I was reminiscing about my lifelong hobby journey the other day, and I recalled a conversation I had a number of years back which ultimately became a watershed moment in my hobby "career."
As I often do, I was chatting “fish” with a longtime hobby friend that day, and the conversation inevitably turned towards our upcoming aquarium projects. If you read my blog regularly, you'll recall that, a few years back, I rekindled my love affair with freshwater aquariums after a prolonged excursion (decades) into reef aquariums. Although I had dabbled with a few small FW tanks here and there throughout this period, at that time, it had been almost a decade since I last kept a freshwater tank of any significance. While I was waxing on about my ideas for some exotic freshwater display I was contemplating, My friend causally remarked, “Dude, you gotta walk before you can run. Why don’t you get back in the game with a basic planted tank with good fundamentals, instead of going off on some wacky concept tank?”
Man, those words hit home! Here I was- the guy who was and is always provoking the hobby to push the limits by trying new marine concept aquaria-and I was to jump back into the freshwater side and trying to go from 0-100 in 2 seconds flat…why? The modern freshwater world had evolved over the years until the state of the art was practically unknown to me at the time. and I was contemplating trying to do the same things that I did in saltwater. I mean, my friend was so right: It’s okay to push for the outside of the envelope after you’ve mastered the fundamentals, but the key word is AFTER. And the fundamentals had changed just a bit. Did my decades of marine experience render me…arrogant? Perhaps.

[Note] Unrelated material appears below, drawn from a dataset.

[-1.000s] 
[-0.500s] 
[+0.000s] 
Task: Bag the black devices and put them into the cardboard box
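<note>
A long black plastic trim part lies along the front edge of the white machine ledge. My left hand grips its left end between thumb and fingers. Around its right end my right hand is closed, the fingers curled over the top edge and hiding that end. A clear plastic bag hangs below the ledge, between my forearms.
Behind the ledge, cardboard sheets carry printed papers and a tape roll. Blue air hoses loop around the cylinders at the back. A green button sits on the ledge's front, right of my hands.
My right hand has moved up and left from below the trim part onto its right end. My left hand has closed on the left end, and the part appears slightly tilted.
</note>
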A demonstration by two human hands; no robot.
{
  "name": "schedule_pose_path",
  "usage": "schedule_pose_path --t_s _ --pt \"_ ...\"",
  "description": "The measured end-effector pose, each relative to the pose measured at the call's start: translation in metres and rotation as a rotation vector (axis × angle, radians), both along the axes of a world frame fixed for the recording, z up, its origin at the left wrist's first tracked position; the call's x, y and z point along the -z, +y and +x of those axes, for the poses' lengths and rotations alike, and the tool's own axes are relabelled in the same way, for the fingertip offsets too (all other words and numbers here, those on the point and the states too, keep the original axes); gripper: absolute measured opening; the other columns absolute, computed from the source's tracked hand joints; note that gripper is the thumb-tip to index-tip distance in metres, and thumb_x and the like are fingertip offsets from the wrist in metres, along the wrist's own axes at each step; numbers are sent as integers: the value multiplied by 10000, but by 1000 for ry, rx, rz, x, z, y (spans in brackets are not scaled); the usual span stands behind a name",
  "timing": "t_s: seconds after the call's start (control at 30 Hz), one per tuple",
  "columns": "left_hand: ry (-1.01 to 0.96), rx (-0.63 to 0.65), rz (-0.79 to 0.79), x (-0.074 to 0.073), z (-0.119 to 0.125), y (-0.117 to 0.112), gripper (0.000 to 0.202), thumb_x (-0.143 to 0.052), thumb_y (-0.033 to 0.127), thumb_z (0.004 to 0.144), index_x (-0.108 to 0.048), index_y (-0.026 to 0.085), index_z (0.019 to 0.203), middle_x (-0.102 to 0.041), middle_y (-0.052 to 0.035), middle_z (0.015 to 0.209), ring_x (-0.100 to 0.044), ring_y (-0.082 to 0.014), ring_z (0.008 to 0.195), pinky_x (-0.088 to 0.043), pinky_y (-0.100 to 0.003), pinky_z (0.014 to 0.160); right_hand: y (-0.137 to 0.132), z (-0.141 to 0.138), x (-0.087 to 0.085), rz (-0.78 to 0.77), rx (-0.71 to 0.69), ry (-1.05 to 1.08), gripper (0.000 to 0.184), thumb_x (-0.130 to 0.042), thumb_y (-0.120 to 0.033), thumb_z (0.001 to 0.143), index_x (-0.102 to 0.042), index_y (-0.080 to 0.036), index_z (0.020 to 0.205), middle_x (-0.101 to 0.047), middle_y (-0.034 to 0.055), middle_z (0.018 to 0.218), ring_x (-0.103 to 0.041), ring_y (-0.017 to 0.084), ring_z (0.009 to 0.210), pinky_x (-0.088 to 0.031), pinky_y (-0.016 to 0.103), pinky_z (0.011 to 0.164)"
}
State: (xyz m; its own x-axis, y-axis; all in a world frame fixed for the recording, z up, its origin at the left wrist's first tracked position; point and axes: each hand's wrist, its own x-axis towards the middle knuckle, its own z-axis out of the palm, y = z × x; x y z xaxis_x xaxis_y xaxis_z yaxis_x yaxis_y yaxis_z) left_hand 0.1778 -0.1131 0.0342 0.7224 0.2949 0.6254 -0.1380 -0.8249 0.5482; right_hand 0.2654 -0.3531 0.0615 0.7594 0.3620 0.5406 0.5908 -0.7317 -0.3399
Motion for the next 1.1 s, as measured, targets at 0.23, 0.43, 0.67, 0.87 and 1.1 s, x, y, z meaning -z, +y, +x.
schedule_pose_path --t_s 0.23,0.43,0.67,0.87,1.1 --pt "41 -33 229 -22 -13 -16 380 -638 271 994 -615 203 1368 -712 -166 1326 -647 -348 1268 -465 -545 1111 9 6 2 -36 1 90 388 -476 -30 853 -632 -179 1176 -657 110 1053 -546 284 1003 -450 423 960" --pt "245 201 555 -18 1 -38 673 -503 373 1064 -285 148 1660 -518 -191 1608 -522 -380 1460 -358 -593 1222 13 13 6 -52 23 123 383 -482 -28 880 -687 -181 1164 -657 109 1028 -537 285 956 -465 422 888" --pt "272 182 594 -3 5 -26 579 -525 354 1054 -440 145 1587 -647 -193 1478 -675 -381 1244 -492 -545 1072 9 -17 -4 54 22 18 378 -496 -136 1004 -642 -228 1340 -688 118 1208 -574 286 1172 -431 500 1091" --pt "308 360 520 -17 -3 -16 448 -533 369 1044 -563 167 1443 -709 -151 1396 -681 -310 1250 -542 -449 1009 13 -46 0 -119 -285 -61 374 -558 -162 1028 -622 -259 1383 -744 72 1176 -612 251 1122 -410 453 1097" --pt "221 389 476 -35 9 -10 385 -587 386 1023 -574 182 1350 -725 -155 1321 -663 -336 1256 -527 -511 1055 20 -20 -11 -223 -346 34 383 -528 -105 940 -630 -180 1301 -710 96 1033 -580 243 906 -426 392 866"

Or maybe just a bit jaded.
After the discussion, I was thinking about what really is wrong with slowing down, checking your ego at the door, and absorbing the knowledge and acquiring the skills that you need to be successful? Nothing. Absolutely nothing. This was/is a really good lesson for anyone in the hobby..and it was the turning point in my hobby career.

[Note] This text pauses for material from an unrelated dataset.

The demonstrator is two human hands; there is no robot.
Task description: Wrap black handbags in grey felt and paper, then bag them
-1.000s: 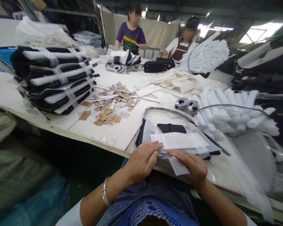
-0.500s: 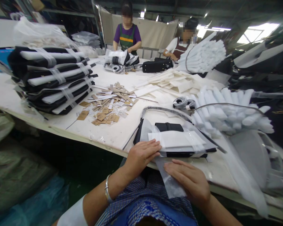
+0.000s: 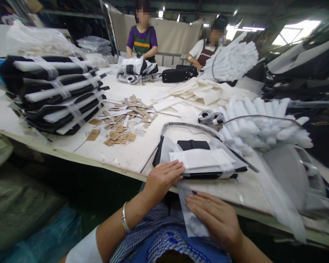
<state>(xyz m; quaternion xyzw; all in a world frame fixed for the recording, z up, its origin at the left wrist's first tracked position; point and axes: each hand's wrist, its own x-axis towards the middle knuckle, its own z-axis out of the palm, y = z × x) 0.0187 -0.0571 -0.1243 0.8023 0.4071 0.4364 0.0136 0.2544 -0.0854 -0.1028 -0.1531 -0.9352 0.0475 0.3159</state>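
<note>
Left hand and right hand, with one bag, one translucent strip and two bundles of white rolls. The bag lies at the near edge of the counter, left fingers together upon it. Compared with one second earlier, right hand and strip sit lower, below that edge. Both thumbs are hidden; whether either grip is clamped cannot be told. Tags overlap past counting.

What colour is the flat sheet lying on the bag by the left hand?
The flat sheet is white, seen best in the head view.
</note>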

Why not do some research, experiment, or talk to someone who has more experience than you do? It’s never too late to learn something new, or open up your mind to the possibilities.
Perhaps, those of us who came from the marine side of the hobby are so caught up in the minutiae of our obsession, such as the debate over which coral is the “true” "Jedi Mind Trick" Montipora, or if that little Acropora colony in the back of the tank is a real “ORA Miami Orchid”, that we tend to forget to learn about the behavioral habits of our Pseudochromis fridmani, how to hatch brine shrimp, or how to set a up a quarantine protocol-all the myriad of things and skills that contribute to our hobby success. As much as we think that we are “masters of the universe”, we always have another thing to learn, or even to be humbled by. That’s the frustration-and/or pleasure (depending upon how you look at it) of our hobby.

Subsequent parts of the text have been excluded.